The story of American literature is often told as an autochthonous emergence from colonial British letters, expanding into diverse vernacular and diasporic formations. Yet beneath this narrative lies a subterranean river of influence flowing from Persian poetic traditions into American verse, shaping its metaphors, spiritual vocabulary, and forms of address. Here, I explore how Persian poetry, with its mystical gardens, ecstatic metaphors, and devotion to an ineffable beyond, nourished American literature, offering not merely ornamental borrowings but a transformation of poetic ontology itself.

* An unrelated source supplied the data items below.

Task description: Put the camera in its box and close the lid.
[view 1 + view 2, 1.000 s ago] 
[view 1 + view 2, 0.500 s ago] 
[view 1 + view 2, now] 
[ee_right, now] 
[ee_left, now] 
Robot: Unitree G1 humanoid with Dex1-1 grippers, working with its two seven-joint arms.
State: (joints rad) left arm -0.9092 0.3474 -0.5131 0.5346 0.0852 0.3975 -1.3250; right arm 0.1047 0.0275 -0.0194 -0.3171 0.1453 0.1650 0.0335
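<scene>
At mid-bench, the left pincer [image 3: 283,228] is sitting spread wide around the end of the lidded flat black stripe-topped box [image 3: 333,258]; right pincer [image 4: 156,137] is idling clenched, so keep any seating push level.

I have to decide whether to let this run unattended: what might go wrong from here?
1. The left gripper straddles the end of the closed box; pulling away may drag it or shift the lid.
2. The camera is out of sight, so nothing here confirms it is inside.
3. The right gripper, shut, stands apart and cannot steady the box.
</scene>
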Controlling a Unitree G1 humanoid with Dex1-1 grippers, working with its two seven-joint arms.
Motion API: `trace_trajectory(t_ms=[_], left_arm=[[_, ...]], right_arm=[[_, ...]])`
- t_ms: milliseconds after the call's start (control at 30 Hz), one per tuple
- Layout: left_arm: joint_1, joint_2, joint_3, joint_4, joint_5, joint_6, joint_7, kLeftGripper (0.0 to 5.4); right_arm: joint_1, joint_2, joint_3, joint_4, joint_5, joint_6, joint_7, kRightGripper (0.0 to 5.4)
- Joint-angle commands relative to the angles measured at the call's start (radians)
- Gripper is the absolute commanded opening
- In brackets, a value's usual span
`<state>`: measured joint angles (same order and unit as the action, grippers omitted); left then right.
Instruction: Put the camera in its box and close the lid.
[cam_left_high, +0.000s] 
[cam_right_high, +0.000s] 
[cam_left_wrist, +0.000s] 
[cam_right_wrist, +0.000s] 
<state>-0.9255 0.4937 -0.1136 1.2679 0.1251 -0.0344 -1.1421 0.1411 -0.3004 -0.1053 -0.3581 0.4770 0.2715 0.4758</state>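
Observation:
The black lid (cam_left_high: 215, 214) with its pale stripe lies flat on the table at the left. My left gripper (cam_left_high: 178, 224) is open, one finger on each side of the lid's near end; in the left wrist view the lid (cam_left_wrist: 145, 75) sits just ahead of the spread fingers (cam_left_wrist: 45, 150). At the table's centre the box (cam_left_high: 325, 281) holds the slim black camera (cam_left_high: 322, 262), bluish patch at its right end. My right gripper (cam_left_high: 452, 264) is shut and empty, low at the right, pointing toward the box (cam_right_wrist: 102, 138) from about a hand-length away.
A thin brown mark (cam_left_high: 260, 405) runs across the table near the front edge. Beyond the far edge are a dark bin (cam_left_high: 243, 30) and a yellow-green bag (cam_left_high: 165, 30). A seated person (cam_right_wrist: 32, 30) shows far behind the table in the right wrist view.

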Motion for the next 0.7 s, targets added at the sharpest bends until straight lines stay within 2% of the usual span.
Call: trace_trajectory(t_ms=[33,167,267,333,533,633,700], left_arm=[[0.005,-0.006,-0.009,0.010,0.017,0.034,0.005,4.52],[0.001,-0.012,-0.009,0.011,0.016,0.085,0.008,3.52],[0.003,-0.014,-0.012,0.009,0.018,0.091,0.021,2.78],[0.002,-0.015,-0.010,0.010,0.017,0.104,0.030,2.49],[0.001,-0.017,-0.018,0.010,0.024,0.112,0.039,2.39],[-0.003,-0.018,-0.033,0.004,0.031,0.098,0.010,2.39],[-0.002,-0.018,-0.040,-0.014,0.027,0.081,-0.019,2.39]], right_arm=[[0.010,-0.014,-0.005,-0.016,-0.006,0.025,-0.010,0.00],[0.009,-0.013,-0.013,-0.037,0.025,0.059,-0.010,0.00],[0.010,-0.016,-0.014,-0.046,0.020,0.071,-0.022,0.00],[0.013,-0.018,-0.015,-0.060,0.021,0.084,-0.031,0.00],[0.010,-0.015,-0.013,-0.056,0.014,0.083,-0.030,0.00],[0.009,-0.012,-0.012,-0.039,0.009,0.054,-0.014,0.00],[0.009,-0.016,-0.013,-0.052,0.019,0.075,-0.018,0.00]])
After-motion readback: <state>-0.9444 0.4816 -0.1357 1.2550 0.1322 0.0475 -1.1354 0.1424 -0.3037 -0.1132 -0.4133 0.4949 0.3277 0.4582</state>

Emerson and the Birth of Transcendentalist Cosmopolitanism
Ralph Waldo Emerson’s 1846 Translations from Hafiz marked a decisive moment in this reception. Emerson declared Hafiz “a poet for poets,” admiring his ability to dwell in rapture while critiquing hypocrisy (Emerson, 1846). Fatemeh Keshavarz (2012) observes that Emerson’s encounter with Hafiz and Sa’di, mediated through German and English translations, catalysed a transcendentalist aesthetics rooted in an ideal of universal spirit and beauty. For Emerson, Persian poetry provided a model of thought in which beauty, wisdom, and divinity were inseparable. This influence was not mere textual borrowing but a reshaping of American poetic diction toward aphoristic wisdom, moral cosmopolitanism, and mystical union.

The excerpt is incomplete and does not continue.